TASK REQUIREMENTS: Copy out the whole listing exactly as written, leaving the pictures behind.

DATA:
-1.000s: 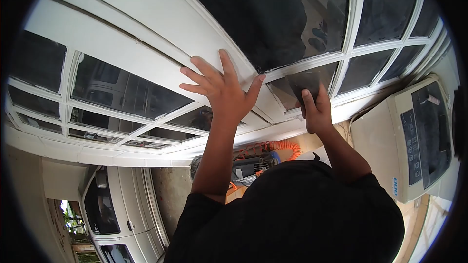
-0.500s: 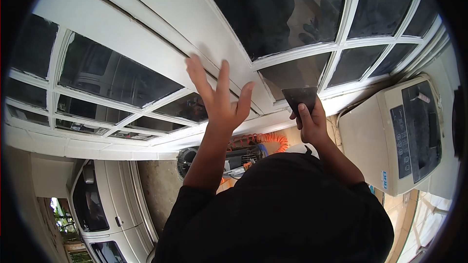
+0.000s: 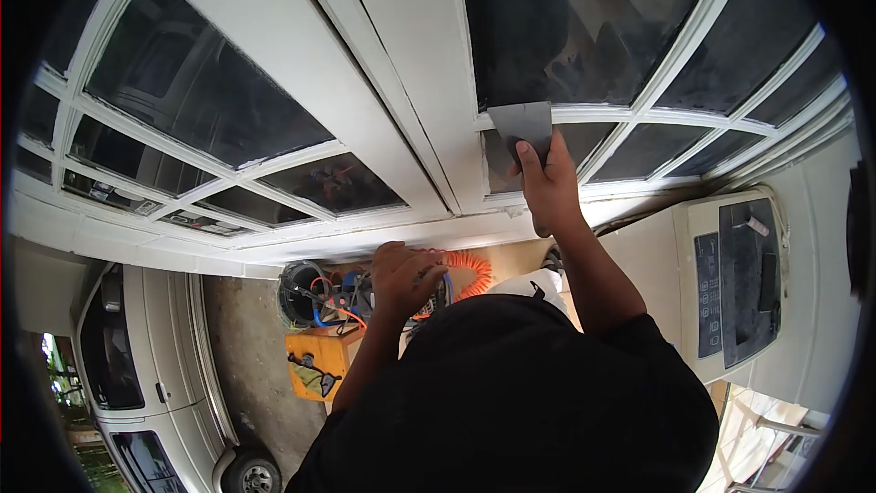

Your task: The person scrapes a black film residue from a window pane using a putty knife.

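Observation:
My right hand (image 3: 550, 181) grips a flat, dark grey sheet of what looks like sandpaper (image 3: 522, 123), thumb across its face. Its upper edge overlaps the white glazing bar at the lower left corner of a large window pane (image 3: 593, 27); whether it touches cannot be told. My left hand (image 3: 401, 278) is low, in front of the tools on the floor, fingers loosely bent and apart, with nothing seen in it. Ahead of both hands are white-framed glazed doors (image 3: 401, 46), with a dark vertical gap between them.
A top-loading washing machine (image 3: 689, 265) stands at my right. Below my left arm are a black bucket (image 3: 294, 297), an orange coiled hose (image 3: 473, 272) and a yellow-orange box (image 3: 315, 361). A parked light-coloured vehicle (image 3: 173, 356) is farther left.
My left hand has dropped from in front of the door frame to beside the tools. My right hand has raised the sheet up and left to the glazing bar. The view has shifted.

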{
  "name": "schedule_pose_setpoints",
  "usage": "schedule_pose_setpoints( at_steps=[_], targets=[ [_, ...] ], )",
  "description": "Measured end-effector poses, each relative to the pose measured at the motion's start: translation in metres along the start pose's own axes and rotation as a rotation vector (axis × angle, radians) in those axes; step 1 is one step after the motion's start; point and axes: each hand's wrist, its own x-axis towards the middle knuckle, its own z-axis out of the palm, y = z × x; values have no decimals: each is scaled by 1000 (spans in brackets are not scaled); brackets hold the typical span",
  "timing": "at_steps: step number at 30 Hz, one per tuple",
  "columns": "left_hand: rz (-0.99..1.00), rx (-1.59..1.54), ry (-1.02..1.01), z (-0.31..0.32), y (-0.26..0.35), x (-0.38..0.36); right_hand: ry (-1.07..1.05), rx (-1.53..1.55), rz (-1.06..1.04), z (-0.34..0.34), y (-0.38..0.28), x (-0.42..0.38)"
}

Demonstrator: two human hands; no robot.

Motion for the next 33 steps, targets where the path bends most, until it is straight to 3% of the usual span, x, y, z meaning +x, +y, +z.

SOLUTION TO THIS PROBLEM:
-1.000s: 
-0.500s: 
+0.000s: 

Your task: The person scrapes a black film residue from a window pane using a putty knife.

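Observation:
My right hand (image 3: 550, 181) grips a flat, dark grey sheet of what looks like sandpaper (image 3: 522, 123), thumb across its face. Its upper edge overlaps the white glazing bar at the lower left corner of a large window pane (image 3: 593, 27); whether it touches cannot be told. My left hand (image 3: 401, 278) is low, in front of the tools on the floor, fingers loosely bent and apart, with nothing seen in it. Ahead of both hands are white-framed glazed doors (image 3: 401, 46), with a dark vertical gap between them.
A top-loading washing machine (image 3: 689, 265) stands at my right. Below my left arm are a black bucket (image 3: 294, 297), an orange coiled hose (image 3: 473, 272) and a yellow-orange box (image 3: 315, 361). A parked light-coloured vehicle (image 3: 173, 356) is farther left.
My left hand has dropped from in front of the door frame to beside the tools. My right hand has raised the sheet up and left to the glazing bar. The view has shifted.
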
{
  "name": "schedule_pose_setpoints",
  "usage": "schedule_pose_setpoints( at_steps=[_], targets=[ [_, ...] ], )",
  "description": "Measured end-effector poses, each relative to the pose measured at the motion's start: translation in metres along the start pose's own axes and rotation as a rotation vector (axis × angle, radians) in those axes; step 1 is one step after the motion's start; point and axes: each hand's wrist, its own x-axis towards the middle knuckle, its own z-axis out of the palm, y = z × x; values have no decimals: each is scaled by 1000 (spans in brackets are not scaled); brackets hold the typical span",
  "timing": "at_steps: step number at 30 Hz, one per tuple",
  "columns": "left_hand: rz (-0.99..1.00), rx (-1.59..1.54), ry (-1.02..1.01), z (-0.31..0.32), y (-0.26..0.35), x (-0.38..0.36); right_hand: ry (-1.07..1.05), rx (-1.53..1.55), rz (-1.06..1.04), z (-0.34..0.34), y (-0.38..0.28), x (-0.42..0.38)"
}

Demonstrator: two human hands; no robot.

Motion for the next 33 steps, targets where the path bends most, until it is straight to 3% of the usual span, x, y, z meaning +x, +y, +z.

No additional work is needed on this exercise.